__ASSIGNED TASK__. In the entries that follow, find the line containing "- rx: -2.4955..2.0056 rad"; from there, copy every line exactly through the line containing "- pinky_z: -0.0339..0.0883".

__SUPPLIED RECORDS__.
* * * * * * *

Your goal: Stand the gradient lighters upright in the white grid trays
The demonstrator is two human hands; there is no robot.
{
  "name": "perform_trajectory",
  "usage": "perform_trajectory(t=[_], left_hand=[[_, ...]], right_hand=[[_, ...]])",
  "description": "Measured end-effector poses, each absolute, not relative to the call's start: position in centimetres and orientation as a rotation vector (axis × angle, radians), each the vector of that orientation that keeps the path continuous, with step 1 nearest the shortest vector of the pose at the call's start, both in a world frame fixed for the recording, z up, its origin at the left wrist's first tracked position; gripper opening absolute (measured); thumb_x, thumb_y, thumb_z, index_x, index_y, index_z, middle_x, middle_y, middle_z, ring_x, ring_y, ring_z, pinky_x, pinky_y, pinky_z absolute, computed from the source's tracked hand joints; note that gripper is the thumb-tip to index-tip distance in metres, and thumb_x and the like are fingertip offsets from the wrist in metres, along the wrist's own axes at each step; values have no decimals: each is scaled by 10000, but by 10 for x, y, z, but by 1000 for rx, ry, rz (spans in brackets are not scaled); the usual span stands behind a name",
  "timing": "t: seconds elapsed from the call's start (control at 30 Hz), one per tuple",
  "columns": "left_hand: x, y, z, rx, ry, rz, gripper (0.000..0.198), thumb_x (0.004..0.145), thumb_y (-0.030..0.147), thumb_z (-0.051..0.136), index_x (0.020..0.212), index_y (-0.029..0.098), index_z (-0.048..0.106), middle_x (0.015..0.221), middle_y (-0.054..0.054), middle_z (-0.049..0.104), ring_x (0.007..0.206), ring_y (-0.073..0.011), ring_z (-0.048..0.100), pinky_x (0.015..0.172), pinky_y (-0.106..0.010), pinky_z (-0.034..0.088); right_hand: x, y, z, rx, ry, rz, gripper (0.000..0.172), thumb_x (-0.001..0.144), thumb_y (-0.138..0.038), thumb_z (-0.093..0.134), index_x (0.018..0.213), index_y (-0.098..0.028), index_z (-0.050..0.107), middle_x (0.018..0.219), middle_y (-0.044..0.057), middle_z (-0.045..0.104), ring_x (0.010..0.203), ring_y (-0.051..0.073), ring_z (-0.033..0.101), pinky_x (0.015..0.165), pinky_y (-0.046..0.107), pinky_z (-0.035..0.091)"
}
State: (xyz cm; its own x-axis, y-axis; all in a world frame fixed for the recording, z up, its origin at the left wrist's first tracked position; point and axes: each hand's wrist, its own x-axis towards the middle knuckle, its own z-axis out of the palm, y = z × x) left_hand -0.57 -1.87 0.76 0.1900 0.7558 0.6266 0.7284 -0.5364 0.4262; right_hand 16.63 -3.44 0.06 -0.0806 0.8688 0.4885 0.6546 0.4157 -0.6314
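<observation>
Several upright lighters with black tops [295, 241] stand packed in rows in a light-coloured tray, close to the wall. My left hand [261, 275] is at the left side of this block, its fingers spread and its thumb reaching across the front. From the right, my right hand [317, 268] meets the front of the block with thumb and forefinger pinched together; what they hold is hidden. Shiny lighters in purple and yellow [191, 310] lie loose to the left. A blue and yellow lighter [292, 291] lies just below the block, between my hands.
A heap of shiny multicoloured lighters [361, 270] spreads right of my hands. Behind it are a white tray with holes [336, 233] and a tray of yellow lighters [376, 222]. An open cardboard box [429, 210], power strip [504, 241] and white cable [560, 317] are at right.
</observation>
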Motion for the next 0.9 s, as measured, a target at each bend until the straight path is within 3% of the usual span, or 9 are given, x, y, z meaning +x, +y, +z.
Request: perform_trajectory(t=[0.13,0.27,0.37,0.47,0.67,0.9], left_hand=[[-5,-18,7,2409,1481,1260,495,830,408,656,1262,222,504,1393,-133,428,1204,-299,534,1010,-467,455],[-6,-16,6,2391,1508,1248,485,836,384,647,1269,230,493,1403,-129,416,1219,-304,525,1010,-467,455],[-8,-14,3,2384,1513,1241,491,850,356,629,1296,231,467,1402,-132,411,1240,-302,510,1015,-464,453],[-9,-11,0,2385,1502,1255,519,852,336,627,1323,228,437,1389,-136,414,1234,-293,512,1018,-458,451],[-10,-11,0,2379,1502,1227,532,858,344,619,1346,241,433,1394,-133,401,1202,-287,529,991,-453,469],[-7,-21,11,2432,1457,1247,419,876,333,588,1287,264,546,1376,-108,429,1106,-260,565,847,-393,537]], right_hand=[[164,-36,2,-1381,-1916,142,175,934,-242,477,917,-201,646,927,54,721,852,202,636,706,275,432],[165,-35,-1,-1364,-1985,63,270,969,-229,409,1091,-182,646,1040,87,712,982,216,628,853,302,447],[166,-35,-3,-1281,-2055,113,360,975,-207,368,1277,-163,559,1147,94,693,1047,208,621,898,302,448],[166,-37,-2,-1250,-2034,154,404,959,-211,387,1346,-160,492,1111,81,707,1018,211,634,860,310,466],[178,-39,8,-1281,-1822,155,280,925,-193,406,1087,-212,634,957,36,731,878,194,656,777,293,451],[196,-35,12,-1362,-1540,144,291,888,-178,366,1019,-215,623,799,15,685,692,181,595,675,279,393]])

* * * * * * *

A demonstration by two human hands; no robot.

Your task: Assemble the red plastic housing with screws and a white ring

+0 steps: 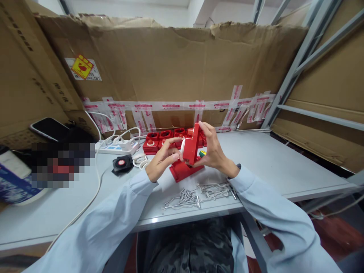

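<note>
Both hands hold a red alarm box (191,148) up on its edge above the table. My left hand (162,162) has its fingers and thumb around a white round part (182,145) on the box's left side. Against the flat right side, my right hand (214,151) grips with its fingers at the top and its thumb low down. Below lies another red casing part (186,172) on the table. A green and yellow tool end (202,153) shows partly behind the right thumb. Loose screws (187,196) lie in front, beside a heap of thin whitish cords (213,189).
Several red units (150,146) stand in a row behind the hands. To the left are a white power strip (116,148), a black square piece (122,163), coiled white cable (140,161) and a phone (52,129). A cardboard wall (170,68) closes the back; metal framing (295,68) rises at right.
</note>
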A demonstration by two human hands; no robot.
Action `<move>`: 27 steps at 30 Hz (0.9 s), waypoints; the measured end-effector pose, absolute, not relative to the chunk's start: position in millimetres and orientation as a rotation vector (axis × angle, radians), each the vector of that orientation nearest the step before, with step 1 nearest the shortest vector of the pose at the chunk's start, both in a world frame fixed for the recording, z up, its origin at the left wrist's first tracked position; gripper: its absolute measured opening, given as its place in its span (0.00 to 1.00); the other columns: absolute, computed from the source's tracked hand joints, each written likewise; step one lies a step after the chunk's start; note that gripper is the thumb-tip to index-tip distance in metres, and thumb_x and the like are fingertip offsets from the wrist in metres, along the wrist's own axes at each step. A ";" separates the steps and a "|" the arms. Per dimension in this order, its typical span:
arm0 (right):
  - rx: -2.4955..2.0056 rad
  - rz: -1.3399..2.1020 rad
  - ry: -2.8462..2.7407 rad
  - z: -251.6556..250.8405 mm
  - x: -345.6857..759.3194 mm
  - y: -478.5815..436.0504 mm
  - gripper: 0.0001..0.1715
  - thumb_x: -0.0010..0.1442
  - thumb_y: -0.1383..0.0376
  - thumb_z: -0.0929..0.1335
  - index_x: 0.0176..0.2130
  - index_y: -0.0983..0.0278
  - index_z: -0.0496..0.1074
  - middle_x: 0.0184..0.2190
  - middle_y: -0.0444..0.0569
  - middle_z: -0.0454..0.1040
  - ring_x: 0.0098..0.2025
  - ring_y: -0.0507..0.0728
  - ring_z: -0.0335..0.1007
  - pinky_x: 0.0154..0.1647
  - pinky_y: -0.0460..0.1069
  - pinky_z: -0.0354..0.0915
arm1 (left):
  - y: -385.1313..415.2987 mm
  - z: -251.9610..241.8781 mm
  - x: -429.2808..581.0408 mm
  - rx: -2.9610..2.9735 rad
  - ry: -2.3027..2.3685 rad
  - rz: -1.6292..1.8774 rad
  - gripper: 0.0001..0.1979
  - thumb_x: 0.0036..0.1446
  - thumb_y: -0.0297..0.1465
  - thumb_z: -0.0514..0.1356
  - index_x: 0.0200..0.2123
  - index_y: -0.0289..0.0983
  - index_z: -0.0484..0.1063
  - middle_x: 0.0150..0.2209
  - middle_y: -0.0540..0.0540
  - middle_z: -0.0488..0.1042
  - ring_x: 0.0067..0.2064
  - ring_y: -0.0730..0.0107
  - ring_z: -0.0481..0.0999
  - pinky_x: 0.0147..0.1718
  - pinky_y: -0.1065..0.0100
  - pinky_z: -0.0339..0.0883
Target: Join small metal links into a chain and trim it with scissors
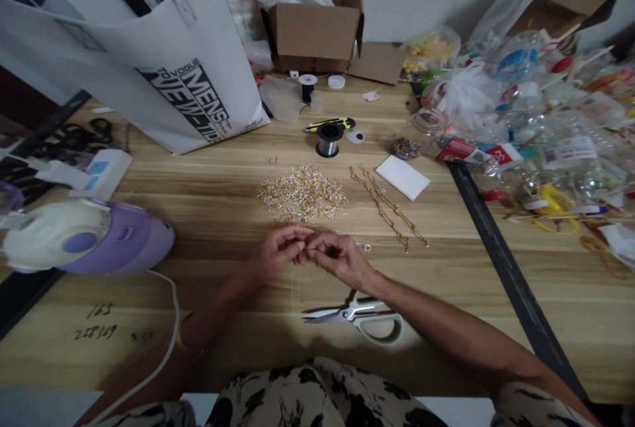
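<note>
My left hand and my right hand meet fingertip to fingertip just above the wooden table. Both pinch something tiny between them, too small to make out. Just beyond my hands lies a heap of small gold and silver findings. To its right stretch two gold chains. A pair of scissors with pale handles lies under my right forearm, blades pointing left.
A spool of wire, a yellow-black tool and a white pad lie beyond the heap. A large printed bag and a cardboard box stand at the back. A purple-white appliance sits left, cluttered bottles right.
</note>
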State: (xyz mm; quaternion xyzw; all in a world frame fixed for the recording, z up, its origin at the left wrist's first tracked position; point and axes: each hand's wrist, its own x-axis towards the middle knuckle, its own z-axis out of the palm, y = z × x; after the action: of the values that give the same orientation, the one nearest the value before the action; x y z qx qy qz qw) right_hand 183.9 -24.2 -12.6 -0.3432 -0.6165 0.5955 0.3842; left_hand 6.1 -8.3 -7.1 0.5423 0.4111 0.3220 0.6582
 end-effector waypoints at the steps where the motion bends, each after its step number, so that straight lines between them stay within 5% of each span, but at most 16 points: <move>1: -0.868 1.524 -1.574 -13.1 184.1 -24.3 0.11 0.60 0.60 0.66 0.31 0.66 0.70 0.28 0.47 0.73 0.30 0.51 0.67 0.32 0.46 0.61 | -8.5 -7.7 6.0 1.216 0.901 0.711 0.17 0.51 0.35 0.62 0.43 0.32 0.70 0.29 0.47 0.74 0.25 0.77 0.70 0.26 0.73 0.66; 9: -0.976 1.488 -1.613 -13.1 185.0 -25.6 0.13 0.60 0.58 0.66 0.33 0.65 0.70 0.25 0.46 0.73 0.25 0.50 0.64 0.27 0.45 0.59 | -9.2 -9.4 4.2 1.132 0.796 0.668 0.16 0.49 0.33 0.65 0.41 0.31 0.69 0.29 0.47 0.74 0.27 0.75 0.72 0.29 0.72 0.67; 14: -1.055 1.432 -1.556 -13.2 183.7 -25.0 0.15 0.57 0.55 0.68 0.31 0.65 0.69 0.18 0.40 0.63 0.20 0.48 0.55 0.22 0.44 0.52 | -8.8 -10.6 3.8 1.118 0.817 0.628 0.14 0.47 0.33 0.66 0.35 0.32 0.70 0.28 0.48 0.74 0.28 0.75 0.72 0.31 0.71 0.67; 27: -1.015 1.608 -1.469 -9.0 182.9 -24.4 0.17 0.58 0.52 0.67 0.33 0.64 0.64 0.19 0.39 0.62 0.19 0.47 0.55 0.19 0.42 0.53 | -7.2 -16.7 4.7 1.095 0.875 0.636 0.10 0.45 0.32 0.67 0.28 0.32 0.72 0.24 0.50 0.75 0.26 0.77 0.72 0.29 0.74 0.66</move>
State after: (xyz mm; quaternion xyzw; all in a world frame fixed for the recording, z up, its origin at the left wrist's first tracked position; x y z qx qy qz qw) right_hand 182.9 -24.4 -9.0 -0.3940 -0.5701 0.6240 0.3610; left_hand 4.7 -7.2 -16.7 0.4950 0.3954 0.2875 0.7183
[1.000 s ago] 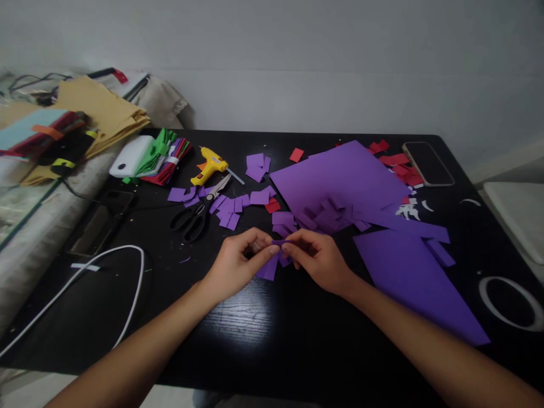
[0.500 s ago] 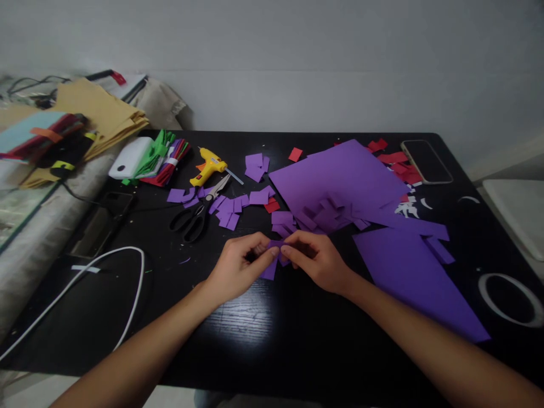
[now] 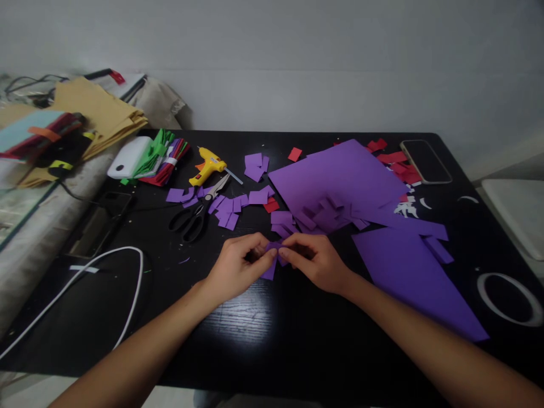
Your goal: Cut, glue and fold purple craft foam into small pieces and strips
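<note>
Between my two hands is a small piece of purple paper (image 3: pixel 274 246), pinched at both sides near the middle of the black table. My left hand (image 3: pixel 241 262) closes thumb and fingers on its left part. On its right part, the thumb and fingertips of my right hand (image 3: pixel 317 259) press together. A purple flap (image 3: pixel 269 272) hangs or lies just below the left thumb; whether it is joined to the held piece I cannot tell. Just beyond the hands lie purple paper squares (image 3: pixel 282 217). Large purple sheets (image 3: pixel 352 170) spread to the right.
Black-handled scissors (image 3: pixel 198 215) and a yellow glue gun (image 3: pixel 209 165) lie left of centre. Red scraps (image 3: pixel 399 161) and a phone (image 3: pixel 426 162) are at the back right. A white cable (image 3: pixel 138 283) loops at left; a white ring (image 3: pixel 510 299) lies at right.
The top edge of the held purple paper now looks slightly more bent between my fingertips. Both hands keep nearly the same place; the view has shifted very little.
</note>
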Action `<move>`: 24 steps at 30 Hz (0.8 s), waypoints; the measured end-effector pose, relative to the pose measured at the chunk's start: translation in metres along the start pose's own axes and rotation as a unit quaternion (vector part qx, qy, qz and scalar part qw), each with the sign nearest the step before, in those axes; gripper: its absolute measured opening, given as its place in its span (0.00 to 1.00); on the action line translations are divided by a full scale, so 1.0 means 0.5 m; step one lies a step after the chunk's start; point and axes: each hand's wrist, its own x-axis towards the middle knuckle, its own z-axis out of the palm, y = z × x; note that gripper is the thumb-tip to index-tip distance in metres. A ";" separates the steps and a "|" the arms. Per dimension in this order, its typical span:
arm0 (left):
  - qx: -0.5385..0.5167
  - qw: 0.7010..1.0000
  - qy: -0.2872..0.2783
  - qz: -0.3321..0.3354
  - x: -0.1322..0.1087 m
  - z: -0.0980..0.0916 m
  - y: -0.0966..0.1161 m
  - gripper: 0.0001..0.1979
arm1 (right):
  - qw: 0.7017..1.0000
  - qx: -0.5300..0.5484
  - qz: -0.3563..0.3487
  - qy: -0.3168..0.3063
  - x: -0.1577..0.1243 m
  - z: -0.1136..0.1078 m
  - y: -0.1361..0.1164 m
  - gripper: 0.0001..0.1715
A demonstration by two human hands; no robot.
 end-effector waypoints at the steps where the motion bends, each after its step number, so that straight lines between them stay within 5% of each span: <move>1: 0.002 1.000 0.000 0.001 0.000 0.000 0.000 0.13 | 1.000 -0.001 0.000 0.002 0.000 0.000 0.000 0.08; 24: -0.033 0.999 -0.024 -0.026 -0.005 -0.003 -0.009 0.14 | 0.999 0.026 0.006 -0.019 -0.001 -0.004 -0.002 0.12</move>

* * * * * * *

__WORKED SOLUTION__.
  - rx: -2.4955..2.0056 rad
  - rz: -1.3399..2.1020 rad
  - ry: -2.8462..2.7407 rad
  - z: -251.6556..250.8405 mm
  - x: -345.6857..759.3194 mm
  - y: -478.5815..436.0504 mm
  - gripper: 0.0001..0.1715
  - thumb_x: -0.0010..0.1442
  - thumb_y: -0.1383..0.0376
  - thumb_z: -0.0929..0.1335
  - index_x: 0.0176..0.2130
  - index_y: -0.0983..0.0278
  - index_z: -0.0496..0.1074
  - middle_x: 0.0184..0.2190
  - middle_y: -0.0444..0.0569
  - middle_z: -0.0454..0.1040
  - ring_x: 0.0098..0.2025
  - ring_y: -0.0507..0.0728
  - ring_z: -0.0335..0.1007
  - pinky_x: 0.0154..0.1647
  - pinky_y: -0.0460..0.1069
  - pinky_z: -0.0354..0.0915
arm1 (left):
  - y: -385.1313..415.2987 mm
  - z: -251.9610..241.8781 mm
  - x: -429.2808..581.0408 mm
  - rx: -2.9610..2.9735 rad
  - ry: -2.3027..2.3685 rad
  - rz: -1.6292..1.8774 rad
  - gripper: 0.0001..0.1979
  - thumb_x: 0.0036..0.1446
  - thumb_y: -0.0297..0.1465
  - thumb_z: -0.0514..0.1356
  - index_x: 0.0200..0.2123
  - index_y: -0.0289..0.0983
  - index_z: -0.0484..0.1063
  - middle_x: 0.0150..0.2209
  - middle_y: -0.0540..0.0540
  - middle_z: -0.0488..0.1042
  - ring_x: 0.0067..0.2064
  - ring_y: -0.0730..0.0107
  - ring_z: -0.0481..0.0999
  - pinky_x: 0.0147..0.1718
  - pinky_y: -0.1065..0.0100
  - pinky_z: -0.0339..0.0883

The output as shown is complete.